Required work
Transcribe the whole listing exactly; the images stay out.

Provided material
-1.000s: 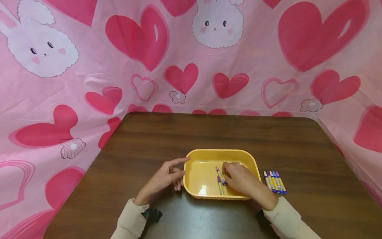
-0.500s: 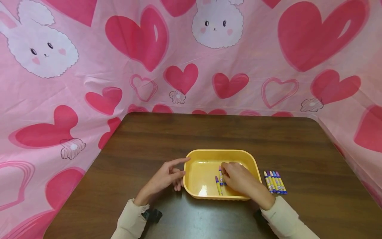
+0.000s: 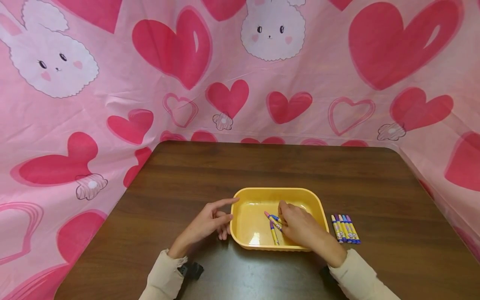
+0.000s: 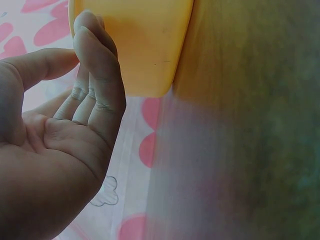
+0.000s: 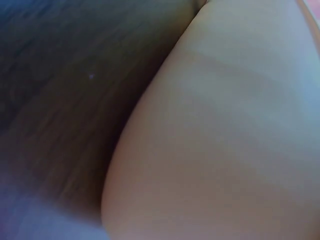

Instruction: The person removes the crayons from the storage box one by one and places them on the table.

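Note:
A yellow plastic tray (image 3: 249, 225) stands on the table, with several crayons inside. At its left end is my left hand (image 3: 207, 223); the extended index finger touches the rim and the thumb lies near the wall. The left wrist view shows this hand (image 4: 85, 115) beside the tray wall (image 4: 145, 55). My right hand (image 3: 301, 223) reaches into the tray with bent fingers, at a pink-tipped crayon (image 3: 273, 221) and a blue-tipped crayon (image 3: 275, 217) that cross. Its fingertips are hidden. A purple-tipped crayon (image 3: 274, 234) lies nearer the front wall. Only blurred skin (image 5: 215, 140) fills the right wrist view.
Several crayons (image 3: 346, 229) lie side by side in a row on the table, right of the tray. The brown wooden table (image 3: 210, 166) extends behind the tray to a pink cloth backdrop (image 3: 322, 75) with hearts and rabbits.
Inside the tray, the pink-tipped crayon has swung upright, then tilted left. The blue-tipped crayon has come into view beside it. My right hand has shifted slightly; my left hand stays put.

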The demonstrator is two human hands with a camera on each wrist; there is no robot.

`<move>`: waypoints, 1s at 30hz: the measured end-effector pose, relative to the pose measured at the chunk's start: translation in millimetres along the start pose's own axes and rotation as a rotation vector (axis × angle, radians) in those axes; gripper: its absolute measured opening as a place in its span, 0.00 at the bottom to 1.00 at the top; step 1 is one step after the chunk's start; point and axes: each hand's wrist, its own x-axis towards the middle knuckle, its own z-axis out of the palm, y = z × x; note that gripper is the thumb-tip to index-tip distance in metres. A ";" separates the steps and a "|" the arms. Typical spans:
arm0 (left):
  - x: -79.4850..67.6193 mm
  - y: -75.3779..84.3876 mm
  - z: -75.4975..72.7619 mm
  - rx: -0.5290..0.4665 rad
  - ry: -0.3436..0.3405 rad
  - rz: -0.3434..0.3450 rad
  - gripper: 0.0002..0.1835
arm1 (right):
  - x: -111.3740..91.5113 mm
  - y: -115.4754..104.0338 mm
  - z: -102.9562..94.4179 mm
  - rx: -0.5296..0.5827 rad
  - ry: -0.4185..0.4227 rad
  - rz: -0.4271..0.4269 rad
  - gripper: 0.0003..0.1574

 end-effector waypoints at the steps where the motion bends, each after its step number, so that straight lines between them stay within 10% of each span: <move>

Answer to this problem
-1.000s: 
-0.500s: 
+0.000s: 
+0.000s: 
+0.000s: 

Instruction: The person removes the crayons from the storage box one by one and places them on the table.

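Note:
A yellow plastic tray (image 3: 249, 225) stands on the table, with several crayons inside. At its left end is my left hand (image 3: 207, 223); the extended index finger touches the rim and the thumb lies near the wall. The left wrist view shows this hand (image 4: 85, 115) beside the tray wall (image 4: 145, 55). My right hand (image 3: 301, 223) reaches into the tray with bent fingers, at a pink-tipped crayon (image 3: 273, 221) and a blue-tipped crayon (image 3: 275, 217) that cross. Its fingertips are hidden. A purple-tipped crayon (image 3: 274, 234) lies nearer the front wall. Only blurred skin (image 5: 215, 140) fills the right wrist view.
Several crayons (image 3: 346, 229) lie side by side in a row on the table, right of the tray. The brown wooden table (image 3: 210, 166) extends behind the tray to a pink cloth backdrop (image 3: 322, 75) with hearts and rabbits.
Inside the tray, the pink-tipped crayon has swung upright, then tilted left. The blue-tipped crayon has come into view beside it. My right hand has shifted slightly; my left hand stays put.
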
The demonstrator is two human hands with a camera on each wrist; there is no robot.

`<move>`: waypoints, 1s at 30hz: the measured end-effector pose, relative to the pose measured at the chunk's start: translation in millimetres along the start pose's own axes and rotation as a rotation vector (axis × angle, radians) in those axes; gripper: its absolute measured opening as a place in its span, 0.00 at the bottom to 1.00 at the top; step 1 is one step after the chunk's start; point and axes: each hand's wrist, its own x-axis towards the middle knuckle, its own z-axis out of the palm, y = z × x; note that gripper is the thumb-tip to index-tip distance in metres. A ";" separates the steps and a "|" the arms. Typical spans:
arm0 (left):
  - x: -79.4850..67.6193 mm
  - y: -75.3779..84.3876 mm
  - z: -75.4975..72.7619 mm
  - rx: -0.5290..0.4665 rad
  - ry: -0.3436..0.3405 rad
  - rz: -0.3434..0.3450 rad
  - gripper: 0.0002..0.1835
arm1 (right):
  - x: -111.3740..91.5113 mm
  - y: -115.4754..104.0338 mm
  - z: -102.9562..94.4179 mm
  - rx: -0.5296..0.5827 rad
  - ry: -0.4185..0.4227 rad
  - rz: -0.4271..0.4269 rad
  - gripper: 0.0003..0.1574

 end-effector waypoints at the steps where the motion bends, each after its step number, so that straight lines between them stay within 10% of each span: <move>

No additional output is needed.